Task details » List all lines in the material below that contain "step".

Information shown »

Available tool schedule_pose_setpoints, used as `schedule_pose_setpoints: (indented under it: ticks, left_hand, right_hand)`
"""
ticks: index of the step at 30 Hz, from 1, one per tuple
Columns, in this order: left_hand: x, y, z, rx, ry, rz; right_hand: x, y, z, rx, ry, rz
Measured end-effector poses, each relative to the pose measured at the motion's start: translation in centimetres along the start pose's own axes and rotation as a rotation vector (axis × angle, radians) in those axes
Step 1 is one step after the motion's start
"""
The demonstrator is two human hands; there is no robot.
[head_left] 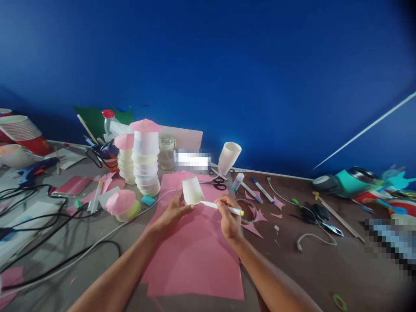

Solution to this task »
ticks: index of the step at 30 Hz, from 1, one per tuple
Step 1 is one step after the motion's start

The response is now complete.